= U-Tsang Military Commission =

Title during the Ming dynasty

The U-Tsang Military Commission (乌斯藏都指挥使司) was a title in Ü-Tsang’s Jimi system established in 1372, during the Ming dynasty. It was matched in eastern Tibet by the Do-kham Regional Military Commission. In the fifth year of the Hongwu reign (1372), Wusi Zang was annexed. On February 23rd, 1373, in the second month of the sixth year of the Hongwu reign, the Wusi Tibetan Guard Command and the Duogan Guard Command were established, both under the jurisdiction of the Xi'an Xingsi. On July 16th, 1374 (the 16th day of the seventh year of the Hongwu reign), the Xi'an Garrison Command was in charge of the Hezhou, Duogan, and Wusi Zang three guards, and the Duogan and Wusi Zang two guards were promoted to the Duogan and Wusi Zang Garrison Command. In the twelfth month of the seventh year of the Hongwu reign (January 3, 1375), the Wushizang Commander's Office and the Duogan Commander's Office were established. On the tenth day of the first lunar month in the eighth year of the Hongwu reign (February 10, 1375), the Elisi military and civilian marshal's office (俄力思军民元帅府), the Bamu Zhuba Wanhu office, and the Wusi Canglongda Qianhu office were established. After replacing the Parmuzhuba regime in 1446, Renbangba continued to use the title, forming a new local political system.
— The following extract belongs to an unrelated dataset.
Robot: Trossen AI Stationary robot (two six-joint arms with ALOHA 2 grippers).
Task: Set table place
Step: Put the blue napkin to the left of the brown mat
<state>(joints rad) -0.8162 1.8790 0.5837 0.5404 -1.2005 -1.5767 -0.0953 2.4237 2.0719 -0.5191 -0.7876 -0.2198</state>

In actual governance, during the Zhengtong and Chenghua periods, the Ming court still conferred titles on the actual rulers of the Wusi Zang region (such as the Renbangba regime), and the relationship between the two parties' titles - tribute relations and horse taxes - continued between the two sides in terms of titles and tribute continued.